Cisneros counters that Trooper Nunez did not have reasonable suspicion to stop her for violating § 545.058(a) because the dashcam video shows that, for more than two minutes before she was pulled over, her vehicle did not cross the fog line or drive on the improved shoulder of I-40 between mile markers 92 and 93; even if Trooper Nunez heard her vehicle drive on the rumble strips near the fog line on the shoulder of I-40, under Texas law, that does not constitute a traffic violation; in any event, driving on the improved shoulder or the rumble strips near the shoulder, without more, is insufficient to constitute a violation of § 545.058; and it was therefore objectively unreasonable for Trooper Nunez to stop her vehicle
B
This court has recognized that "[d]riving on an improved shoulder is an offense under Tex. Transp. Code Ann. § 545.058." United States v. McMahan, 2007 WL 2470999, at *4 (N.D. Tex. Aug. 30, 2007) (Fitzwater, J.). Trooper Nunez testified credibly that he stopped Cisneros based on his observation that she had driven on an improved shoulder. Before the Chrysler passed his stopped vehicle, Trooper Nunez heard it drive on the rumble strip behind him, indicating that it was being driven on the improved shoulder. Moreover, although the video evidence presented during the suppression hearing is inconclusive—it shows only that the Chrysler's taillights stayed inside of the fog line—Trooper Nunez credibly testified that, as he was following Cisneros, he believed her vehicle's taillights were inset three to five inches from the outside edge of the right rear tire, such that when the taillights aligned with the fog line at the edge of the road, the Chrysler's right rear tire was actually over the fog line and on the improved shoulder. Although Cisneros presented evidence that the Chrysler's tires did not extend beyond the edge of the vehicle, she did not present any credible evidence that the vehicle's tires did not extend beyond the edge of the taillights. Because the court finds Trooper Nunez's testimony to be credible, and because there is no contrary evidence, including evidence disputing Trooper Nunez's belief regarding the configuration of the Chrysler, the court concludes, based on Trooper Nunez's personal observation of this offense, that Trooper Nunez had reasonable suspicion, if not probable cause, to effect a traffic stop. The stop was therefore justified at its inception.

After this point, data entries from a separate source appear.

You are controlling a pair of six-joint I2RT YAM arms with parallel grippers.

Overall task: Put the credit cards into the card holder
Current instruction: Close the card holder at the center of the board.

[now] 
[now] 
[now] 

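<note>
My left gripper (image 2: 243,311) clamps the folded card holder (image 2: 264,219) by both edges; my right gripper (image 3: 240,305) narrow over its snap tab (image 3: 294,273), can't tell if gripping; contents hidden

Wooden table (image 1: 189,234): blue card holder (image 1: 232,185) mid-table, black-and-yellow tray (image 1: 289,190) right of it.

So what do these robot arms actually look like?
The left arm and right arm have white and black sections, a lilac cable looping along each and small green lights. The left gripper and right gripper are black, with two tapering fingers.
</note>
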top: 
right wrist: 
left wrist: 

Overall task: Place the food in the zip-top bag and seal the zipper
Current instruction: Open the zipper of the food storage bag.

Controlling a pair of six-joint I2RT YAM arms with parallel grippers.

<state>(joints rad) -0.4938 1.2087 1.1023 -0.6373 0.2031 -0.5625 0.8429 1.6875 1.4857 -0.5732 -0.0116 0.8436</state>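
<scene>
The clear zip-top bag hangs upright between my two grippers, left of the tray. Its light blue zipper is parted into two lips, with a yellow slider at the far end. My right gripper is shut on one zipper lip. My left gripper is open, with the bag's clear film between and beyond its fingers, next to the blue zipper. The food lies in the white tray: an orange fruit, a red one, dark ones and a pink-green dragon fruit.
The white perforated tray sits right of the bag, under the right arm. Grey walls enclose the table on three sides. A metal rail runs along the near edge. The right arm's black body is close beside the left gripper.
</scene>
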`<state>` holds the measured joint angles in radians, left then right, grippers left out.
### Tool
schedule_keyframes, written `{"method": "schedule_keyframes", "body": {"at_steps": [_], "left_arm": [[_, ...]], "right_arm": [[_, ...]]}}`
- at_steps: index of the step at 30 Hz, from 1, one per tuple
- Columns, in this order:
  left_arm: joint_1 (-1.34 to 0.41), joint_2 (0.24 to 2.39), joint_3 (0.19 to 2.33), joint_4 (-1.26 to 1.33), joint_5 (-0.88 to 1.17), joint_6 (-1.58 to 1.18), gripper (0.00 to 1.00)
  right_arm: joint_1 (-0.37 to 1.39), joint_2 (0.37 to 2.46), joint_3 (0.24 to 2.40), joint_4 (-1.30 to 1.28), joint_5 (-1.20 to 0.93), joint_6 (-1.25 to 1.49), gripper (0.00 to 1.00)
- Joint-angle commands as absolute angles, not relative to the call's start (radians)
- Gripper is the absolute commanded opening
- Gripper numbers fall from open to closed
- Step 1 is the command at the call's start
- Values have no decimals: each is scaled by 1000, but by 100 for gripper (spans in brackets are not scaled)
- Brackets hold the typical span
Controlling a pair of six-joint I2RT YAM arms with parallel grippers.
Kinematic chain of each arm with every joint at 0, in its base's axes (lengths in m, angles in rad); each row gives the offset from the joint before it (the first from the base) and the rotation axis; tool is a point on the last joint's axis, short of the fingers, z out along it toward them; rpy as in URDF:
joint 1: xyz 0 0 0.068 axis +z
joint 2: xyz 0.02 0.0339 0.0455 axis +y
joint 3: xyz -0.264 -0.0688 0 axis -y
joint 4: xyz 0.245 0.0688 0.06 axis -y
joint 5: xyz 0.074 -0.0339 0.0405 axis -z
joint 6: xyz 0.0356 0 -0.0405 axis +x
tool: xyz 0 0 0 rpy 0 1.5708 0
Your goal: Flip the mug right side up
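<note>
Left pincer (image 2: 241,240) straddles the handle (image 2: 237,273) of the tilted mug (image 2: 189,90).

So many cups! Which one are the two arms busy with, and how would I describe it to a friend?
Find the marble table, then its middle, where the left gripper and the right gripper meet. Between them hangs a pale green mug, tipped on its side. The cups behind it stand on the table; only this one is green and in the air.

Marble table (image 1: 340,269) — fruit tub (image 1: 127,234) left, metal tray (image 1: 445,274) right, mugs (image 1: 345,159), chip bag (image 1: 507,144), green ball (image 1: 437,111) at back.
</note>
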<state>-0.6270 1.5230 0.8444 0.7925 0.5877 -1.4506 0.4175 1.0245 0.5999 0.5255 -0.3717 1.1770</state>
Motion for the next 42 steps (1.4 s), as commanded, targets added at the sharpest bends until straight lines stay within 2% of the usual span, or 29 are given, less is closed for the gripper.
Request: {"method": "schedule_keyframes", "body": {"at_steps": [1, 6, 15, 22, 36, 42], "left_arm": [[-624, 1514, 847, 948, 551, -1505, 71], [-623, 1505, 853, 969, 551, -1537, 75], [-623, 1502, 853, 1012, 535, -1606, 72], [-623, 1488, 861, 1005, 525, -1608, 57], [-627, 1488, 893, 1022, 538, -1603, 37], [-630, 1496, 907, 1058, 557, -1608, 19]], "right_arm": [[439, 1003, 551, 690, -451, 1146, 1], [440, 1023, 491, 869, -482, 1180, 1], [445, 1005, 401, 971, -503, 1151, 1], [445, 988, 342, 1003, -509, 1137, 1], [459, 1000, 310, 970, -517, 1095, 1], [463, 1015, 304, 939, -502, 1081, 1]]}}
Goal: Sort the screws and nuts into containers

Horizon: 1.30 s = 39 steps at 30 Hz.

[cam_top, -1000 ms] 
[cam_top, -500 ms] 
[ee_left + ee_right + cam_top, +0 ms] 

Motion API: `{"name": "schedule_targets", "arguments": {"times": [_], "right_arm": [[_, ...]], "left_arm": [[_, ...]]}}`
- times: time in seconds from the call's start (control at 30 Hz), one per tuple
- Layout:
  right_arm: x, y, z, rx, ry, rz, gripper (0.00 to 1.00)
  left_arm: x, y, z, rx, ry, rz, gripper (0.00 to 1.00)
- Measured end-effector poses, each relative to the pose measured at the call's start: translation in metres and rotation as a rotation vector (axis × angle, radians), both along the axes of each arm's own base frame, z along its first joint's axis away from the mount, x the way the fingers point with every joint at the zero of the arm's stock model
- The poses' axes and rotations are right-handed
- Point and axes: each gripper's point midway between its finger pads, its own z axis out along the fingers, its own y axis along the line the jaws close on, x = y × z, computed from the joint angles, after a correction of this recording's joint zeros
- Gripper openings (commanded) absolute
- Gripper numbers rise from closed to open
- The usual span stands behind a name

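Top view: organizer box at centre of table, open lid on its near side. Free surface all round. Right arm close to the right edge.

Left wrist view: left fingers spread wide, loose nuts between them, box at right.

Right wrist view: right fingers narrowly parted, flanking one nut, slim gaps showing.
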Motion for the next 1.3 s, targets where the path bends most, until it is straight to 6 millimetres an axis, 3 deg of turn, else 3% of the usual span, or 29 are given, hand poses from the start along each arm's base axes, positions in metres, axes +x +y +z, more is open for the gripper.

Owens testified at the suppression hearing that Cisneros told him it was her intention when driving on the rumble strip behind Trooper Nunez's car to stop her vehicle so that she could eat a snack and drink coffee that she had just purchased. Cisneros informed Owens that she changed her mind and decided to keep driving when she noticed the stopped car on the improved shoulder. The court declines to credit as probative evidence unsworn statements that Cisneros made to Owens when she was not under oath and subject to cross-examination. But even if it did accept such testimony, evidence that Cisneros was intending to stop her vehicle at the time she drove over the rumble strip would not undermine the evidence that Trooper Nunez reasonably believed he witnessed Cisneros driving on the improved shoulder—and not for one of the permissible reasons in Tex. Transp. Code § 545.058—when he was following Cisneros' vehicle.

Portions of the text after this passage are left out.